A ''concrete candidacy,'' he says, would not only spur black voter registration and turnout, as Chicago Mayor Harold Washington's campaign proved, but also guarantee that the views and concerns of most blacks play a major role in the public issues debate.
''With the focus given presidential politics by the media, a candidacy just makes a wonderful device for building political agendas and educating the public - it's the kind of information opportunity you just couldn't buy.''
As for the argument that a black candidate might hurt the prospects of a potential ally, Dr. Barker says: ''I would suppose that a (Sen.) Gary Hart or a (Sen. Alan) Cranston would hurt a Mondale, too - it's much too speculative to try to base a decision on that.''
If the primary goal of running a black candidate is short term - to influence the choice of a Democratic nominee and the party's platform - political experts agree that a decision must be made very soon for the strongest impact. Many of the people who want to run as convention delegates are now being picked over by candidates already running.

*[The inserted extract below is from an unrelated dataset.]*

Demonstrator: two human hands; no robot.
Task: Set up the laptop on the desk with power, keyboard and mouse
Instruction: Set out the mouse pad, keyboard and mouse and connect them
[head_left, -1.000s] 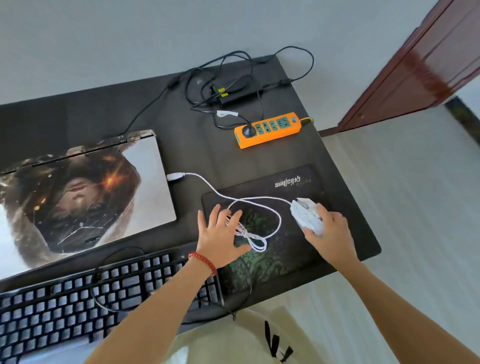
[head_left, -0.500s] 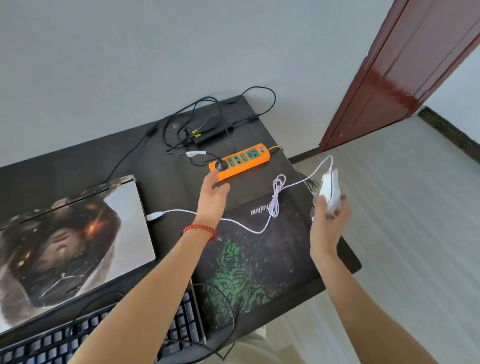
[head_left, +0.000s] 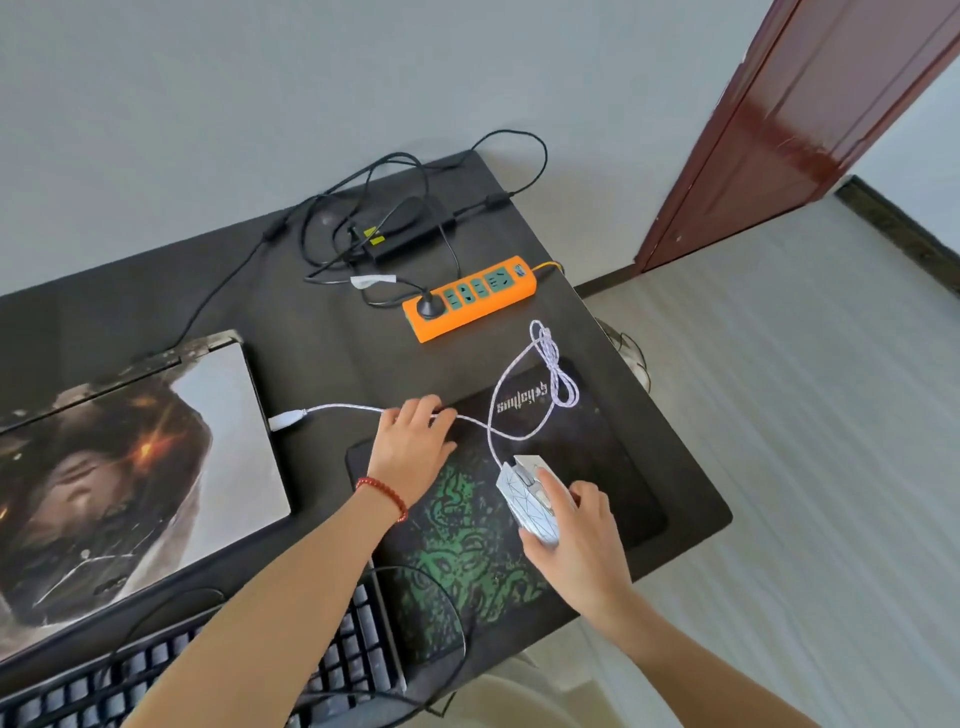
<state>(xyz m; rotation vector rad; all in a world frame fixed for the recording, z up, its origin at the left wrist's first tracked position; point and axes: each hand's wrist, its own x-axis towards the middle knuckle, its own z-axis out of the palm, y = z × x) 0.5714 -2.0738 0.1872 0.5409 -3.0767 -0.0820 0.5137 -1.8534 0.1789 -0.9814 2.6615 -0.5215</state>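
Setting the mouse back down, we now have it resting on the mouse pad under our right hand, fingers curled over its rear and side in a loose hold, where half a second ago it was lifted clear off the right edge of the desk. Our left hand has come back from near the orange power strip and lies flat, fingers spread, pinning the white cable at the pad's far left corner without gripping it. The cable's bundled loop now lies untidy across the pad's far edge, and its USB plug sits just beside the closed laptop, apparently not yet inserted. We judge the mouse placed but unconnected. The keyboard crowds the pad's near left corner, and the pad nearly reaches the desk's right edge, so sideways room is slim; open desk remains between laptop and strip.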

''If past nominations are any indication, they're often wrapped up very early in the primaries and you have to jump on the bandwagon well ahead of time,'' notes James Lengle, professor of government at Georgetown University. But he adds that the threat of a black candidacy even now should be used as a bargaining tool with contenders such as Mr. Mondale, who stand to lose the most from black campaign competition. ''If conversations aren't going on, they should be - or blacks may be losing a great deal.''
''The convention is not a very good bargaining arena - by the time you get there, you don't usually have much left to bargain about,'' agrees Ronald Walters, professor of political science at Howard University in Washington, D.C.
Yet he reasons that bargaining of sorts can go on even after the convention if blacks are miffed by its results. By threatening to vote Republican or for an independent candidate such as John Anderson, they can, in effect, say to the Democratic nominee that he cannot take 20-25 percent of his voting supporters for granted. ''It all depends on the depth of alienation in the black community, '' he adds.